* _The problem_: Would you repeat each of the lines below exactly?
(Beginning of Raw data)
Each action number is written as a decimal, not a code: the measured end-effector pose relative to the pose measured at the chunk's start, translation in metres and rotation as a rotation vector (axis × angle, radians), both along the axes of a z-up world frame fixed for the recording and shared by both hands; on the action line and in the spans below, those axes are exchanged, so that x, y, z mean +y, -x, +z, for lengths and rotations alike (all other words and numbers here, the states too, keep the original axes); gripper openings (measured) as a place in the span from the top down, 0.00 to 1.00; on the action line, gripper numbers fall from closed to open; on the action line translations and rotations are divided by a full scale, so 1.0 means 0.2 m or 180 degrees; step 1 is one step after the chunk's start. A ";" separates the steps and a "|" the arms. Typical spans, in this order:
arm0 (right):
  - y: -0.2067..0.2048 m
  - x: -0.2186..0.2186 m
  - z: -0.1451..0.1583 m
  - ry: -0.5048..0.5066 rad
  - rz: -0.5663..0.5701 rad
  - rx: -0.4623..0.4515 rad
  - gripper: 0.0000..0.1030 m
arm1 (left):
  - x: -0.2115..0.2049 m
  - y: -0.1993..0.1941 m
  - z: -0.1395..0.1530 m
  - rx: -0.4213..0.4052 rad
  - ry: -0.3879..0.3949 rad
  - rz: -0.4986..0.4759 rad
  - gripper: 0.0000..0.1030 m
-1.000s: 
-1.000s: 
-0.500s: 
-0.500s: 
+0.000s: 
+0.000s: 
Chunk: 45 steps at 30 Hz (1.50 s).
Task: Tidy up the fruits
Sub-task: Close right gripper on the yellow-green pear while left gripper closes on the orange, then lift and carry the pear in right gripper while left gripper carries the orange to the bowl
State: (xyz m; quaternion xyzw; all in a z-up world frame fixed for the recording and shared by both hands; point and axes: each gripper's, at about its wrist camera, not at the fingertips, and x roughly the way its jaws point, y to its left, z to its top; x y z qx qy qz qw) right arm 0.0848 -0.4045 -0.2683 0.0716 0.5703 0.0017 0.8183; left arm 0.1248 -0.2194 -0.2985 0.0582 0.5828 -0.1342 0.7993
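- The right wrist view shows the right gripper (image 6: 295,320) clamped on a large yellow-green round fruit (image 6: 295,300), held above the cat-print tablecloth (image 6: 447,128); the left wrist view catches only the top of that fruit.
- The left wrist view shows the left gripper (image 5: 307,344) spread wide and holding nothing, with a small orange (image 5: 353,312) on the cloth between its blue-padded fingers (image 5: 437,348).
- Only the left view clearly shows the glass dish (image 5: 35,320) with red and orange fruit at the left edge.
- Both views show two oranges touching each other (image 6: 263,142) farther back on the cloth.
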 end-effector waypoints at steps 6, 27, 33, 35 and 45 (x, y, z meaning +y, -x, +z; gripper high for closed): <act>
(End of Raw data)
* _Solution for this problem_:
Each action number is written as a decimal, not a code: the measured end-effector pose relative to the pose measured at the chunk's start, translation in metres and rotation as a rotation vector (axis × angle, radians), both along the axes of a z-up world frame fixed for the recording and shared by both hands; on the action line and in the spans below, those axes are exchanged, so that x, y, z mean +y, -x, +z, for lengths and rotations alike (all other words and numbers here, the states too, keep the original axes); gripper openings (measured) as a place in the span from the top down, 0.00 to 1.00; on the action line, gripper numbers fall from closed to open; on the action line translations and rotations are divided by a full scale, so 1.0 means 0.2 m or 180 degrees; step 1 is one step after the chunk's start. A ";" separates the steps and a "|" the arms. Typical spans, in this order:
arm0 (right):
  - y: -0.2067..0.2048 m
  - x: -0.2186..0.2186 m
  - z: -0.1451..0.1583 m
  - ry: -0.5048..0.5066 rad
  - rz: -0.5663..0.5701 rad
  - rx: -0.4623..0.4515 rad
  - gripper: 0.0000..0.1030 m
arm1 (left):
  - x: -0.2115..0.2049 m
  - y: -0.1993..0.1941 m
  - z: -0.1395..0.1530 m
  - rx: -0.4213..0.4052 rad
  - ry: -0.3879..0.3949 rad
  - rz: -0.4986..0.4759 rad
  - gripper: 0.0000..0.1030 m
-1.000s: 
-1.000s: 
-0.500s: 
-0.500s: 
+0.000s: 
+0.000s: 
Chunk: 45 steps at 30 Hz (1.50 s).
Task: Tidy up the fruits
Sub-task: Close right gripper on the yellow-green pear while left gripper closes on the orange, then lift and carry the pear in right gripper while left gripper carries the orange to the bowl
State: (xyz m; quaternion xyzw; all in a z-up world frame fixed for the recording and shared by both hands; point and axes: each gripper's, at about its wrist camera, not at the fingertips, and x roughly the way its jaws point, y to its left, z to its top; x y z qx qy qz qw) right arm 0.0848 -0.4045 -0.2683 0.0716 0.5703 0.0017 0.8183; left arm 0.1248 -0.2194 -0.2985 0.0582 0.5828 -0.1342 0.7993
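- The right wrist view shows the right gripper (image 6: 295,320) clamped on a large yellow-green round fruit (image 6: 295,300), held above the cat-print tablecloth (image 6: 447,128); the left wrist view catches only the top of that fruit.
- The left wrist view shows the left gripper (image 5: 307,344) spread wide and holding nothing, with a small orange (image 5: 353,312) on the cloth between its blue-padded fingers (image 5: 437,348).
- Only the left view clearly shows the glass dish (image 5: 35,320) with red and orange fruit at the left edge.
- Both views show two oranges touching each other (image 6: 263,142) farther back on the cloth.
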 end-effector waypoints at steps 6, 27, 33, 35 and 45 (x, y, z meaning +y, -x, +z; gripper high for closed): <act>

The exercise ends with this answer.